**THE PROBLEM**
Only one stretch of the data below is needed. Output the lines from the one with "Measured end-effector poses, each" up to and including the one with "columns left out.", exactly as they stand.

▬▬▬

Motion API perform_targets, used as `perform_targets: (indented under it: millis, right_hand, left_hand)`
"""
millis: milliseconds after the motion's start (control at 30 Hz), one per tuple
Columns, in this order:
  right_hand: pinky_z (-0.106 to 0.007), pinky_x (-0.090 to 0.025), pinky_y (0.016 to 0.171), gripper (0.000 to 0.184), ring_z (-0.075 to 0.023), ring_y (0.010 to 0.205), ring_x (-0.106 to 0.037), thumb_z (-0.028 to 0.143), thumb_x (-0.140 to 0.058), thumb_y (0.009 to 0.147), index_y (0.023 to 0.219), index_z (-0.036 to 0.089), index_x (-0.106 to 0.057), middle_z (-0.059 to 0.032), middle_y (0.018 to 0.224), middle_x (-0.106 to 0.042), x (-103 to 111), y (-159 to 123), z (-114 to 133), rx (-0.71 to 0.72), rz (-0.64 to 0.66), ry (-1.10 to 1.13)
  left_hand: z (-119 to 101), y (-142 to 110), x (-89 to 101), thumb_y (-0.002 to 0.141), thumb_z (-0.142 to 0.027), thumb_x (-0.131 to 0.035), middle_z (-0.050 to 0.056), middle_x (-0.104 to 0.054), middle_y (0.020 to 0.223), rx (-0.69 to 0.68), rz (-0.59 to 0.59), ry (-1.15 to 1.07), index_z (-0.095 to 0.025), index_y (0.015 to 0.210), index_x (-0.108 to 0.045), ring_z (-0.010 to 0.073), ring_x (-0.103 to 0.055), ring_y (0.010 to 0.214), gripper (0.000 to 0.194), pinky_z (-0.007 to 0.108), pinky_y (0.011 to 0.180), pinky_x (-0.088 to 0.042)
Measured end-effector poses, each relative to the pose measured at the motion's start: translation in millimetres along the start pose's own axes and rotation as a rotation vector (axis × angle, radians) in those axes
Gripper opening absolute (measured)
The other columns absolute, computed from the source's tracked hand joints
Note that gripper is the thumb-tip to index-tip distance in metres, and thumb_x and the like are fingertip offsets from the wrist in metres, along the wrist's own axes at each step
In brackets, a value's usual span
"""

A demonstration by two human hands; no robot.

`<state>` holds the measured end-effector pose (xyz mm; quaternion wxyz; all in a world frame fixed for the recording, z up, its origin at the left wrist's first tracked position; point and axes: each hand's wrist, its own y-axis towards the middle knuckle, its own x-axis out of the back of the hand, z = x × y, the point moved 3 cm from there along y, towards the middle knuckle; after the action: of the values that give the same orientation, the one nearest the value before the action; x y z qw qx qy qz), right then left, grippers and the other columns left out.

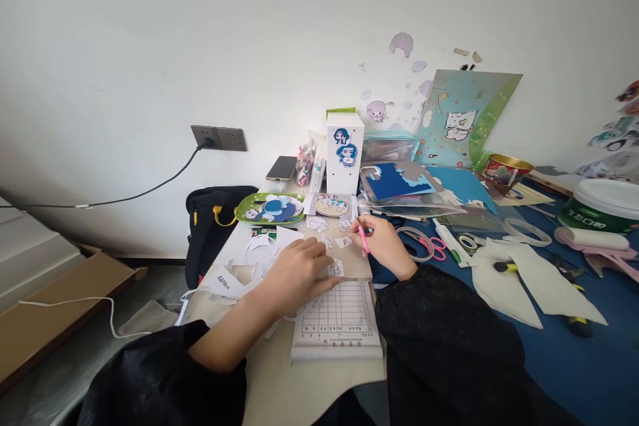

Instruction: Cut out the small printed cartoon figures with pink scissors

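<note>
The right hand [377, 239] has its fingers pinched on a thin pink tool [364, 240], held up over a pale board [360, 270]. A small bit of paper [343, 242] is near the tool. The left hand [299, 273] has bent fingers low over the board, and I cannot tell if they hold anything. Little black-and-white drawings [317, 224] lie on the board.

Just below is a paper pad [339, 313] with a printed grid; its writing is too small to read. To the left, a paper scrap [224, 281] has black writing that ends in "cm".

Behind, a green tray [243, 208] holds blue and white cut-out shapes. A tall white box [343, 176] has 2 blue-haired stickers [346, 155] on its front. A see-through pouch [392, 148] has things inside, too blurry to name.

Far right on the blue worktop [554, 373], a white-lidded tub [582, 216] has big white Chinese letters on green. Near it is a gold-rimmed tin [502, 170] with a picture on its side
</note>
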<state>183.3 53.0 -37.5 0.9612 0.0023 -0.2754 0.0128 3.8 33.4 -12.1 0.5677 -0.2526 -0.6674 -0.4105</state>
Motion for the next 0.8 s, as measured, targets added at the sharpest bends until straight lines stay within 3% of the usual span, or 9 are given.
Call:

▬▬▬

**EXERCISE RESPONSE**
Measured end-effector poses, each relative to the pose measured at the motion's start: translation in millimetres along the start pose's own axes and rotation as a rotation vector (axis × angle, radians) in those axes
Gripper opening absolute (measured)
The other columns absolute, computed from the source's tracked hand joints
Note that gripper is the thumb-tip to index-tip distance in metres, and thumb_x and the like are fingertip offsets from the wrist in metres, along the wrist's own axes at each step
In brackets, a value's usual span
"""

A demonstration by two human hands; no robot.

`<state>` holds the measured end-effector pose (xyz mm; quaternion wxyz; all in a world frame fixed for the recording, z up, its origin at the left wrist's first tracked position; point and axes: each hand's wrist, its own y-axis towards the middle knuckle, its own x-axis out of the back of the hand, z = x × y, the point moved 3 cm from there along y, towards the middle knuckle; after the action: of the values that give the same orientation, the one nearest the value before the action; x y z qw qx qy qz), right then left, grippers and the other columns left out.

No more output is expected.